AFC confirmed that the plan was on hold until the investigation into the central bank’s financing was over. A spokesman told African Energy he was confident the committee could resume work shortly.

The government has now announced plans to implement the long-awaited MYTO from 1 July. Designed by the Nerc, this aims to phase in higher prices over three years to make investment in the sector more attractive. Under the MYTO, Nigeria will spend N64.84bn on subsidies in the first year, N77.41bn in the next and N35.80bn in the third year. “The MYTO is expected to boost the confidence of lenders and investors alike in the profitability of investments in Nigeria’s power sector as it provides for reasonable returns on capital investment,” the president’s spokesman said in a statement.

International partners

An AFC statement published in Nigerian newspapers last month said that on the technical side, the committee would work with PB Power, which will lead a team of other international power specialist firms working with AFC’s Power Engineering and Project Development Groups.

McKinsey and Company will work with the committee on the management due diligence side, which entails designing and delivering the international management capacity for timely and cost efficient project development, execution and completion, to operate and manage a bankable power sector in Nigeria.

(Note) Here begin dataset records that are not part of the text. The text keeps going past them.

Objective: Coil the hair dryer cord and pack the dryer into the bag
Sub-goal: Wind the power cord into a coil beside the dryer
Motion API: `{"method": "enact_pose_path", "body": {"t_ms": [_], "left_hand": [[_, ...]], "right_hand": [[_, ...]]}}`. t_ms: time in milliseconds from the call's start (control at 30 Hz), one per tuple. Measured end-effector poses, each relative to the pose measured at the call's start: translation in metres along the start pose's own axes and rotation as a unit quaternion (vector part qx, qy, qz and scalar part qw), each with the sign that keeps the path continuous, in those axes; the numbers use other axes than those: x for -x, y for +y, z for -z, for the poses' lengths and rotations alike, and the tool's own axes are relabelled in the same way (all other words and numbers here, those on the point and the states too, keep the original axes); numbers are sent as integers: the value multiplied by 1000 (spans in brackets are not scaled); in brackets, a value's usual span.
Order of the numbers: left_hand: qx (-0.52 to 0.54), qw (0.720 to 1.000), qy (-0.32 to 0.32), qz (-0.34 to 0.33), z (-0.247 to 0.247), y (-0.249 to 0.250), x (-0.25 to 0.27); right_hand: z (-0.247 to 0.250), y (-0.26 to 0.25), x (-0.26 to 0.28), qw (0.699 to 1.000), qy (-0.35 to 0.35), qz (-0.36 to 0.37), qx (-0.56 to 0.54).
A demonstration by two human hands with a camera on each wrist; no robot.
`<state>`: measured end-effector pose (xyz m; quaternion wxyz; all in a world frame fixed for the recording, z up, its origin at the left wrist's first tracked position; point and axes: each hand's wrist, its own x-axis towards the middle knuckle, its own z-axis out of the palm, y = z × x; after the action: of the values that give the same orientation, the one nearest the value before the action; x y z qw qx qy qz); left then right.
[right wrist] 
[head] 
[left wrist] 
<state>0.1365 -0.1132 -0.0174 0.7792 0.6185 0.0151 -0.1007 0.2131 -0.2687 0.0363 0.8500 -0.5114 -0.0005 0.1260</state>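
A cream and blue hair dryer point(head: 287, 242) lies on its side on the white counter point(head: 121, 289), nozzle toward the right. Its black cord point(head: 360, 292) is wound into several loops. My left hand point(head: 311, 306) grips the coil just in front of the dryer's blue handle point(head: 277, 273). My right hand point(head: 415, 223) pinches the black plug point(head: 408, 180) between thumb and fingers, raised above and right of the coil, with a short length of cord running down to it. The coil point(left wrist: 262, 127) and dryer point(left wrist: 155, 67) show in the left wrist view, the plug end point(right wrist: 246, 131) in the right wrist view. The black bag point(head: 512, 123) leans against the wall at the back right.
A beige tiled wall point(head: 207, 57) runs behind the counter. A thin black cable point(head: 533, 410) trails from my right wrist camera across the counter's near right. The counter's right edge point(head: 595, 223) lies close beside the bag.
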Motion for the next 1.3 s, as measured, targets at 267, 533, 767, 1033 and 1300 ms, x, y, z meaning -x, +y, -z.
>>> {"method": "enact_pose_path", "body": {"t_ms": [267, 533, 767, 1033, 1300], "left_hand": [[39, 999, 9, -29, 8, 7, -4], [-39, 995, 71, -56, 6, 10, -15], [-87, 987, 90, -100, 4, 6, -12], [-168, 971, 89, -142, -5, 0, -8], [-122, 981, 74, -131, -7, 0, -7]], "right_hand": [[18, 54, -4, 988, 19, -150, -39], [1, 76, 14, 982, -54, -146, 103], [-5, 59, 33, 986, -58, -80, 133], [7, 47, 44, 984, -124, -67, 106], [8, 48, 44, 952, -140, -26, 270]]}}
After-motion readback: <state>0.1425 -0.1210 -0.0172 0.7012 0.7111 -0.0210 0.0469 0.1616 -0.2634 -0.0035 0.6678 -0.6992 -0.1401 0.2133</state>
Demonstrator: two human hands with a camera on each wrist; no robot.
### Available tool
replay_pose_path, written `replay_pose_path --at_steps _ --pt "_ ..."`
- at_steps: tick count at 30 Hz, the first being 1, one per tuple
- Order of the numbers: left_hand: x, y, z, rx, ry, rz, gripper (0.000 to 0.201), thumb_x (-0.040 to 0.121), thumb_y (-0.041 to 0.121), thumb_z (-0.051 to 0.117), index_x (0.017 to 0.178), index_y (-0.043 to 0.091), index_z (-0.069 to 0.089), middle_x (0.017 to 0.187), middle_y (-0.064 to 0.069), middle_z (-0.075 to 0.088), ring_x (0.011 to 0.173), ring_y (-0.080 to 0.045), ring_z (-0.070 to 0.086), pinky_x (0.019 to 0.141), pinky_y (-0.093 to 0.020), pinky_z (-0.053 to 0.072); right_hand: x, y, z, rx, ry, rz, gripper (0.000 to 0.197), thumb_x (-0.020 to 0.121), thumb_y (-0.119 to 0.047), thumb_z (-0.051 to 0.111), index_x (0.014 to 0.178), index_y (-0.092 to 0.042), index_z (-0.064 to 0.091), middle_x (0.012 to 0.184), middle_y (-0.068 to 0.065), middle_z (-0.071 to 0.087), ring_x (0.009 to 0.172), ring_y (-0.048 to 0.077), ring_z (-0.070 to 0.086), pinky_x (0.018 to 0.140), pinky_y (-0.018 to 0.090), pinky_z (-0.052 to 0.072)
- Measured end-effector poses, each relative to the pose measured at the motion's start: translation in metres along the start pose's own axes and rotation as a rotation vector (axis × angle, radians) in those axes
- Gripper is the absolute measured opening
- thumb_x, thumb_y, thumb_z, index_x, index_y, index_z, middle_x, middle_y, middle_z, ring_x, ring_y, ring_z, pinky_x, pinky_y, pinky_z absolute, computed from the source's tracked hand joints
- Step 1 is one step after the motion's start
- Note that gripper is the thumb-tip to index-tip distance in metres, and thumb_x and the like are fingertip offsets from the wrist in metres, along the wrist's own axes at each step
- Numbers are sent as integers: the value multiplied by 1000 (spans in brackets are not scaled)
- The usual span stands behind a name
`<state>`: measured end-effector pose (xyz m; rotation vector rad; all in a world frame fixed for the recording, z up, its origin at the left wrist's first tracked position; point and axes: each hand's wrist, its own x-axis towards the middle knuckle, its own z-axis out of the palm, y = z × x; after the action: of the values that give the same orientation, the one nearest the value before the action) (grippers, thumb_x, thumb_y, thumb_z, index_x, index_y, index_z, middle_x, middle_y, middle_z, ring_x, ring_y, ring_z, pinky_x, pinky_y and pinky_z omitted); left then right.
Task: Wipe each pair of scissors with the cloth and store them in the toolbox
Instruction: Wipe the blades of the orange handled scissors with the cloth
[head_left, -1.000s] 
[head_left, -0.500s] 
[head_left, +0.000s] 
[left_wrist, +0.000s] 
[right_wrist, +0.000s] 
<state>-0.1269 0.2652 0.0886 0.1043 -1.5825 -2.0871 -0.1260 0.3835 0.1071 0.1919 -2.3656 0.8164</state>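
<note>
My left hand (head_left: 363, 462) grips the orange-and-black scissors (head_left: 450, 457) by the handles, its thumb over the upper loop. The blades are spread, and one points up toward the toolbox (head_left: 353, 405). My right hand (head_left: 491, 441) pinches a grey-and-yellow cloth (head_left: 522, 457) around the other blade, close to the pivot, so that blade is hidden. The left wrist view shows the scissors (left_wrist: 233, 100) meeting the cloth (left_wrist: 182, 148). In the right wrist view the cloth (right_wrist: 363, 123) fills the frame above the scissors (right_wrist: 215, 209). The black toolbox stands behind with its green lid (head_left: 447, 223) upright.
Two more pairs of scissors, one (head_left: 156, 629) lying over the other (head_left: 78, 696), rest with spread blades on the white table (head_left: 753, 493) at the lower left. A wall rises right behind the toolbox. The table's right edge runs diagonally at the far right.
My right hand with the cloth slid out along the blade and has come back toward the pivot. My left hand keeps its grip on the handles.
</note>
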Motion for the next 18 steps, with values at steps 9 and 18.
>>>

The committee’s remit also includes financial due diligence to design and deliver a bankable financial model and structure the optimal financing and business plan, and a bankable commercial term sheet for the immediate interim financing and the takeout long term financing that will be subject to a competitive bid by local and international banks. Leading international banks including Citigroup, HSBC, Morgan Stanley and Standard Bank, as well as leading Nigerian banks, are working with AFC in this direction, the statement said.

The committee will also work with local and international law firms on legal due diligence, which will entail evaluation and optimisation of contractual agreements, and designing commercial term sheets and SPV structure and other bankable contractual agreements required to make the arrangement viable and successful.